Dr. Mitsuhiko Hatori, the Director-General of JMA (left) and Dr. Tokiyoshi Toya, WMO Regional Director for Asia and the South-West Pacific
    Two weeks have passed since the 9.0 magnitude earthquake and the massive tsunami, and the dead and missing are now found to exceed 27,000 in total. Many are still forced to live in difficult environment after the evacuation. I am devastated by the huge impact of the natural phenomenon.
    Once again, I thank all of those who kindly have given warm messages to us received from all over the world. I would like to report with some relief that all the staff members of JMA are alive and safe. I am particularly grateful to the World Meteorological Organization (WMO) Secretary-General, Mr. Michel Jarraud for generously sending WMO Regional Director for Asia and the South-West Pacific, Dr. Tokiyoshi Toya, to Japan on 25th March. I and my staff are very much encouraged with this quick action to support JMA. At the same time, I would be pleased if our extraordinary experiences on the multi-hazard event could be shared with other National Meteorological and Hydrological Services through WMO.

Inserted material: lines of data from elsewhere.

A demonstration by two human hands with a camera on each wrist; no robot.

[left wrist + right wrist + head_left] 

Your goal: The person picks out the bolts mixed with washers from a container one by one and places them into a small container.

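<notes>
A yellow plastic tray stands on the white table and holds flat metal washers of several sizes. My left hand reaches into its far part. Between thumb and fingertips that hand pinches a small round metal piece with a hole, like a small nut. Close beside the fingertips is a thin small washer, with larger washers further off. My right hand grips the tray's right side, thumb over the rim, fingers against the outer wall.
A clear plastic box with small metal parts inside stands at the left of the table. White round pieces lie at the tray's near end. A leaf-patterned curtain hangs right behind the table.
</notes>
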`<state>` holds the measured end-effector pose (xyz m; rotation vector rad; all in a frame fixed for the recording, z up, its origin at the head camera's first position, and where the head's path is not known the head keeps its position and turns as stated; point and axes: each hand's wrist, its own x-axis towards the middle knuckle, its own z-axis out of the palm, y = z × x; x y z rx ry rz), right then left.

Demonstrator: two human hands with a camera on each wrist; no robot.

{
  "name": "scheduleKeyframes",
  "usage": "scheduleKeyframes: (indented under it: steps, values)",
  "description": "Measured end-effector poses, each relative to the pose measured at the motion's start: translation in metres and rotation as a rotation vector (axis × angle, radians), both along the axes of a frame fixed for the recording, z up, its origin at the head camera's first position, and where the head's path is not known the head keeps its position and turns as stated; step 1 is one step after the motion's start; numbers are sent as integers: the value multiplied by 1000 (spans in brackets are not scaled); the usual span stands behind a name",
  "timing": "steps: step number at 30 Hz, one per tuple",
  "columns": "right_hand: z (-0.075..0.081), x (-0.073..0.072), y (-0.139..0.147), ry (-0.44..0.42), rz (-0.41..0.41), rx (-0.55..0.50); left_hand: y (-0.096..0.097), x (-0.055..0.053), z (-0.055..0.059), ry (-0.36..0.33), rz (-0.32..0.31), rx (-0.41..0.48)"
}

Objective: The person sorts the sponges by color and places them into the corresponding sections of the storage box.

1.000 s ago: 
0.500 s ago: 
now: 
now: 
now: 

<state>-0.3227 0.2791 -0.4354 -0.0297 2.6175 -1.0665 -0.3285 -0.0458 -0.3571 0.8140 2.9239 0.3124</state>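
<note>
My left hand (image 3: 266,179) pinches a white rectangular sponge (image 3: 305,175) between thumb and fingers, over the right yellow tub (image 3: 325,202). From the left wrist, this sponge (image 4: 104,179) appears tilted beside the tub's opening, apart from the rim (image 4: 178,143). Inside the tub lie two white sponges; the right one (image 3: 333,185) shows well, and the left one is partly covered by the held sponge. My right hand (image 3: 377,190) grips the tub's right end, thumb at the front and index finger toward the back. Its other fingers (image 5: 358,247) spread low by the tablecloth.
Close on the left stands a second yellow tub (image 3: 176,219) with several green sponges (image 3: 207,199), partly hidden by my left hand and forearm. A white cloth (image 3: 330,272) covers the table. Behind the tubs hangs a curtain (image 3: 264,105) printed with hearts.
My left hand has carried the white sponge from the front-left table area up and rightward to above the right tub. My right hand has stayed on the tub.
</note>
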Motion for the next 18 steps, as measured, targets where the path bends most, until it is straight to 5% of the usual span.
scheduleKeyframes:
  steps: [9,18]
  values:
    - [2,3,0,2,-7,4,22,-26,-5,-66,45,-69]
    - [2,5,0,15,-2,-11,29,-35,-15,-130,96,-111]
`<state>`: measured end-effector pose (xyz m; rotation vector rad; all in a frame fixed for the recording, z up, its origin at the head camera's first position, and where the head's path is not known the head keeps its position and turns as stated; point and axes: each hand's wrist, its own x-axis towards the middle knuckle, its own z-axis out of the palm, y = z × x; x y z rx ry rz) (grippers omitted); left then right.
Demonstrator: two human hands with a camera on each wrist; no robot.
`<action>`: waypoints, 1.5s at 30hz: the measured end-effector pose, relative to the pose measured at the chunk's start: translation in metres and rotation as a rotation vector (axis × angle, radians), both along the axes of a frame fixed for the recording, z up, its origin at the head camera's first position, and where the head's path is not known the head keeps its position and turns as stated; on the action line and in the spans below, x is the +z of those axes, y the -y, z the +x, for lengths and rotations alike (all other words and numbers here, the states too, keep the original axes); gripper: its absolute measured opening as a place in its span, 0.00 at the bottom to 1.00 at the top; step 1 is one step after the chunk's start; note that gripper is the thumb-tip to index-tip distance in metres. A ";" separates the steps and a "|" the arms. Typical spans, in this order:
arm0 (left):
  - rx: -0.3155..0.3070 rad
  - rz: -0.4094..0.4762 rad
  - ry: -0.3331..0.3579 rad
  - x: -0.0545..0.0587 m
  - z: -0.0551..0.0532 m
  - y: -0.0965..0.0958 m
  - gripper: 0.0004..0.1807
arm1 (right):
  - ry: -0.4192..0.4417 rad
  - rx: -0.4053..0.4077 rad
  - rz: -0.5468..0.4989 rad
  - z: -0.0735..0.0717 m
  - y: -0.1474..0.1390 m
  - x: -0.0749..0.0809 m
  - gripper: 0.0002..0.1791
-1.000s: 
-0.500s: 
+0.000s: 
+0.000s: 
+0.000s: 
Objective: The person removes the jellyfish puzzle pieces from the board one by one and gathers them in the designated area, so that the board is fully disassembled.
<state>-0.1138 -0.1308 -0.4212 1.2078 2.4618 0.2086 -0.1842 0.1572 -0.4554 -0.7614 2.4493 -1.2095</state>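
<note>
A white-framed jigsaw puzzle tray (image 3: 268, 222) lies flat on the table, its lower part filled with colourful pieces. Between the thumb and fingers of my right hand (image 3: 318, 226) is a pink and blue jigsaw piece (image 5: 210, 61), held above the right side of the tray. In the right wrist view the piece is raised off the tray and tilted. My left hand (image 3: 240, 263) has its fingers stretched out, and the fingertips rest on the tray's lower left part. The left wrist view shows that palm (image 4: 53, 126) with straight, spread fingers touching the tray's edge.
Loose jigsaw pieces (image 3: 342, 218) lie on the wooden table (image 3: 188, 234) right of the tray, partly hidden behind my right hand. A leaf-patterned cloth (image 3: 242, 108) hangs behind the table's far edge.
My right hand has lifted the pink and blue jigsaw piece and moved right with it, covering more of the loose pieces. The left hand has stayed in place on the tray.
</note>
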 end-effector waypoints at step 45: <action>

    Our seismometers and tidal gauges surely recorded unprecedented tremors and tsunami, then some of them lost communication. However, those troubled facilities are being rapidly repaired, and many of them have resumed their observations. Since the tsunami monitoring network along the Pacific coast of Tohoku was severely damaged, we plan to install two new sea level monitoring stations in that area by the end of March to supplement the network.
    Although a number of meteorological observation facilities were damaged, JMA has maintained its usual level of performance of the operational meteorological service with the robust observational network composed of in-situ observations, a radar network, meteorological satellites together with the meteorological data processing systems. The damaged facilities are being recovered as well. Out of 398 Automatic Weather Stations once lost communication on 11th March, 379 stations have already been recovered by 23rd March. In order to immediately obtain sufficient observational data in the severely damaged areas, I have requested, according to the Japanese Meteorological Service Act, a private mobile telecommunication company which officially operates observation stations with interoperable certified instruments, to provide JMA with meteorological observation data at their monitoring stations. Please see here for the details.
    In the earthquake affected area, the risk of sediment disaster is higher than usual because the soil in these areas has been shaken and loosen. For the risk reduction of such multiple hazard, we adjusted accordingly the criteria of warning and advisory on heavy rain and associated sediment disaster. Please see here for the details.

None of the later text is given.